Thursday, September 10, 2009

"Go Find a TV"

Into the Fire - Bruce Springsteen (mp3)
The Kingdom - Bethany Dillon (mp3)


One of seven faculty speeches given in memory of 9/11/01 on Friday morning at our school.

My wife called me just before 9:00 a.m. She was at home nursing our second daughter, who wasn't even a month old.

"I'm watching the Today Show, and they think a plane hit the World Trade Center," she said. "Go find a TV. You need to see this."

"Honey, I'm right in the middle of finishing up this story," I said, or something to that effect. "Why don't you just tell me what's happening?"

We were on the phone no more than three minutes when she said, "Oh my God oh my God."

"What? What?" I said.

"Hold on. Oh my God. I think another plane just hit the other building."

"What? Another plane? Are you..."

"Go find a TV," she said.

I walked across the floor where I work, and then up the stairs, and then slowly down the first floor admissions office hallway, looking in rooms for a TV set; it now seems like some weird 60s mind control movie. I remember passing people's doorways, and they're coming out into the hallway, too, because they've just heard, and they're looking for a TV. And we all have this dumbfounded look of confusion and disbelief on our faces.

I might have been the sixth or seventh person in the office of the one dude who had a TV. Another dozen or so crowded in over the next 10 or 15 minutes. By that point, we knew it had to be the work of foreign terrorists.

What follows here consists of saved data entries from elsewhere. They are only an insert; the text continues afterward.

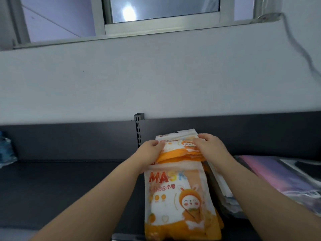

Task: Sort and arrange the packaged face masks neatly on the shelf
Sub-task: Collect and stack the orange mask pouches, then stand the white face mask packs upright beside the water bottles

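Lying nearest, on the camera side of both grips, a flat orange-and-white mask pack (178, 197) rests face up on the dark shelf (69, 185). It is printed "MASK" above a cartoon rabbit, and its near end reaches the shelf's front edge. Its far end is overlapped by a second orange pack (177, 148), which sits between the two grips. The left grip (152, 147), a bare hand, has its fingers curled round that pack's left edge. The right grip (207, 145), the other bare hand, curls over the pack's upper right corner. Orange edges of at least one more pack show just beneath the held one; how many I cannot tell. Just outside the right grip's forearm, a stack of clear-wrapped packs (218, 181) lies beside the near pack. Beyond that stack, further out to that side, lie purple-toned packs (278, 173). Just past the fingertips, the white top of another pack (175, 134) stands up against the shelf's dark back panel (69, 141). A slotted upright (138, 134) rises just beyond the left grip. Well out past the left grip, a blurred blue bundle (5, 150) sits at the shelf's end. Farther back are a white wall (156, 75), a window (163, 9) and a hanging cable (302, 49).
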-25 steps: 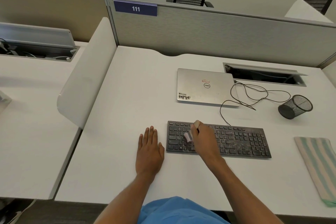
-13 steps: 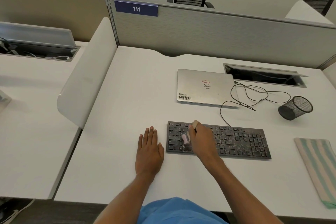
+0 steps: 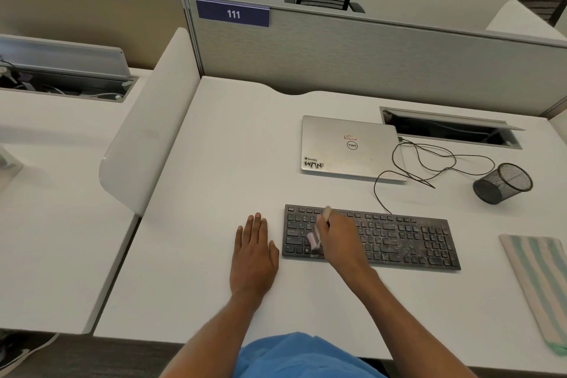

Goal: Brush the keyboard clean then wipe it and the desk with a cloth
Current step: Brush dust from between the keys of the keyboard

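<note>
A black keyboard (image 3: 399,239) lies on the white desk (image 3: 214,163), its middle and right keys speckled with pale dust. My right hand (image 3: 340,239) grips a small brush (image 3: 314,238) with a light handle, bristles down on the keyboard's left keys near its front edge. My left hand (image 3: 253,255) rests flat on the desk just left of the keyboard, fingers straight. A striped green and cream cloth (image 3: 540,288) lies at the desk's right edge.
A shut silver laptop (image 3: 349,147) sits behind the keyboard, with a black cable (image 3: 429,163) looping beside it. A black mesh cup (image 3: 503,182) lies on its side to the right. A cable hatch (image 3: 451,127) is open at the back. A white divider (image 3: 147,132) bounds the left.
My right hand has swept the brush a little toward the keyboard's front edge over the left keys. My left hand has stayed still.
</note>
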`<state>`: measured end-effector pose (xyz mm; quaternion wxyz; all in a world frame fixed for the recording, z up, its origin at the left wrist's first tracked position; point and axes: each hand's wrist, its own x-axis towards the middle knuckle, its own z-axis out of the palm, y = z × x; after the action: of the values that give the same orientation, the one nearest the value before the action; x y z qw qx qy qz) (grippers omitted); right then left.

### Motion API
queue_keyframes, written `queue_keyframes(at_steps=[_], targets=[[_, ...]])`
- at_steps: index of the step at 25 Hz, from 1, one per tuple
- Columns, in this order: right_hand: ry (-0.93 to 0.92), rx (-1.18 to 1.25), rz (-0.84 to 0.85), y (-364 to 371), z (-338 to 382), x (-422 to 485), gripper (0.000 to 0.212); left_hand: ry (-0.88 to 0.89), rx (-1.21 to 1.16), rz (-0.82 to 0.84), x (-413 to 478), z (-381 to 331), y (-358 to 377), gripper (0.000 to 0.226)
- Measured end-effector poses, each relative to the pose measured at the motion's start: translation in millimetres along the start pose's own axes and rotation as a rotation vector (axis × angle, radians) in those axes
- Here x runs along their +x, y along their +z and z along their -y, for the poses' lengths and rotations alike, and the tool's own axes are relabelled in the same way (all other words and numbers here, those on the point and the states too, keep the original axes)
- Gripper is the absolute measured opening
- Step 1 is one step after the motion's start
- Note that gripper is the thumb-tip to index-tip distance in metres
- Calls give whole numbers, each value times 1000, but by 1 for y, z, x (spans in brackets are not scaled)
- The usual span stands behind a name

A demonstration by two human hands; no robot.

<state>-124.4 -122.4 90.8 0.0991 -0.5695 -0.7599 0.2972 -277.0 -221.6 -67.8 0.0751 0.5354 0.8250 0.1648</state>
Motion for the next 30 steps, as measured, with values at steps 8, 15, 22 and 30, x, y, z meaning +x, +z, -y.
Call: queue_keyframes(at_steps=[8, 15, 22, 30], targets=[[-6, 0, 43, 14, -5, -18, 42, -2, 8, -8, 0, -1, -1, 61], [3, 150, -23, 7, -5, -21, 41, -2, 11, -10, 0, -2, -2, 62], [21, 40, 86, 16, -19, -32, 35, -1, 6, -13, -1, -2, -1, 62], [-23, 244, 238, 13, 6, -2, 29, 7, 13, -17, 0, -1, 0, 63]])
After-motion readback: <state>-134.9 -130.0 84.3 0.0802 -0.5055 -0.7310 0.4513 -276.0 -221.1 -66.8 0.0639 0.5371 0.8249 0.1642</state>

I'm 37. Vietnam ended before I could say "Mama." I never had drills in school where I ducked under my desk just in case a nuke dropped on us. The only conflicts I ever knew my whole life were quick and simple. Grenada. Libya. Panama. Kuwait. The fights were over almost before they started, and they made us proud to be Americans, and everyone said you just don't mess with the USA. As if to add exclamation points to this, the Berlin Wall fell, the USSR collapsed, and everyone who wasn't distinctly an American ally seemed to experience calamity and disaster. It really was as if God was speaking, and He was telling us all, "America is my country, and everyone best follow suit or prepare for the apocalypse."

At 9:03 a.m. on September 11, 2001, when that second plane hit... well, clearly something happened on the way to paradise. And it created a fear in me and others that was to that point in our lives unknown and unthinkable.

Many of you aren't too crazy about coming into the Chapel three days a week. I understand that; I do.

But let me promise you something. There are times when this place means everything. If you were a student at this school on September 11, 2001, if you were a teacher or a staff member, if you were Catholic or Protestant or Jewish or Hindu or completely 100% atheistic, you wanted desperately to be in this place. The power of a community gathered together for comfort in a time of high emotion cannot be explained. The value of hope that someone or something greater and wiser and more loving than humankind might be out there cannot be adequately explained.

On September 11, I learned that the world had changed, that my children would grow up in a different time, that hate existed and we were a target. And I was also made eternally grateful for this space and for this community. We were fortunate to have this Chapel and to have one another.

It's only unfortunate that we need tragedies of unspeakable proportions to be reminded of such simple truths.